I had a clipboard, and an expanded menu with lots of room for me to make lists on. "Shopping" lists of things to get either from the house or from the packout cooler -- this is a working organic farm, and they work Tuesday Market, Thursday Market, and Saturday Market. This is a busy time of year, of course, harvesting things, getting them ready for sale in the packout area, washing and labeling them, etc. Seido met with me every morning, and we checked in usually a couple of times during the day to make sure I had what I needed to prepare the next meal or two.

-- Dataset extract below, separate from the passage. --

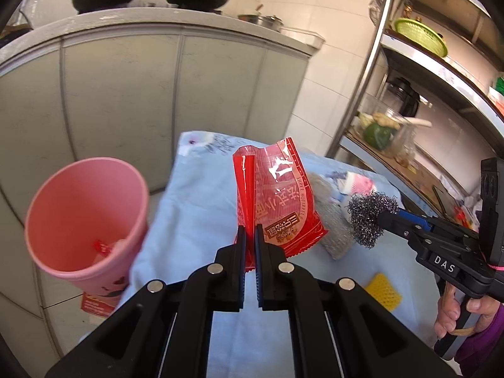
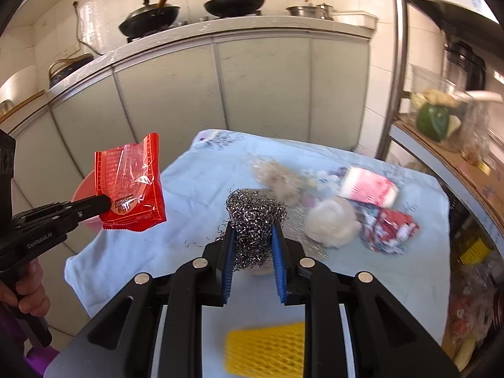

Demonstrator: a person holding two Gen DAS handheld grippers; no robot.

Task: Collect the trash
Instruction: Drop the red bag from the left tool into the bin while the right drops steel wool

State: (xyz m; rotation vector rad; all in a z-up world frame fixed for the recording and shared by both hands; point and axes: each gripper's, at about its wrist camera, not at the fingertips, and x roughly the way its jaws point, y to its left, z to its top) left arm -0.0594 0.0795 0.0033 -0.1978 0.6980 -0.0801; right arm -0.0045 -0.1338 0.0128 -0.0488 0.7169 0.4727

Breakfasts were simplified by not cooking oatmeal, but having granola instead. Fruit was mostly strawberries (picked daily by my faithful assistant Adam) and sometimes blackberries. And then tea, which it took a couple of mornings to get down exactly right. I usually missed part of morning zazen to get breakfast together, which we then ate together in silence in the zendo, oryoki style. Lunches were usually sandwich-y (tofu pate, egg salad, one day grilled tempeh to make "BLTs") with often a salad. These we ate informally in chairs around the kitchen. Dinners were also somewhat informal, but at that point we entered into silence which lasted through evening zazen, morning zazen, and through next morning's breakfast. Dinners usually involved some real cooking, grilling or some sort of melange of flavors in sauce to put over pasta, rice, or quinoa.

All of it came out really well, and I even did pretty well at estimating quantities -- I guess I have been absorbing something during the kitchen work I've been forcing myself to do so far. It also helped that we had 2 three-hour work periods every day. This is not typical of retreats, let me tell you, and it helped me immensely to have that much time, especially early in the week when I was still pretty intimidated by the whole thing and trying to figure out where to start, what needed to be done next, where to find whatever it was I needed, etc. I eventually discovered that I needed to take my breaks during work periods, since break times for the rest of the crew were often when I needed to be intensively involved in the kitchen fixing dinner.

Also, of course, I was working with incredibly good food -- all this beautiful fresh produce, much of it picked that very day. We had sweet corn twice, once grilled and the second time steamed. Tomatoes -- many of the tomatoes that weren't considered perfect enough to go to market, made it into our consumption. I discovered the first day or so that I was grabbing cherry tomatoes and carrots for snacks out of the colander handy on the counter, and decided to put those on the snack/beverage table for the work crew. They began disappearing at a good clip. The carrots were, you know, crooked and otherwise "imperfect," but were incredibly delicious. We had sliced tomatoes with almost every lunch. And herbs -- oh, my, what a luxury to go outside and pick thyme, marjoram, oregano, basil, mint ... I made marinades for tofu and tempeh, threw herbs into pasta primavera and curry sauce -- well, who can go wrong with all of this to work with?

The work crew actually got the engawa pretty much done. This is like a deck all around the outside of the building, which will eventually be used to do kinhin (walking meditation), which I gather is traditional in Japanese temples. There is still finish work to do on it, but they got it substantially in place. After lunch yesterday we did a little ceremony where we circumambulated the building three times chanting in order to dedicate or bless it. That was pretty cool. It felt good, solid. A job well done.

I did take a bunch of pictures, and will try to get them up here if possible.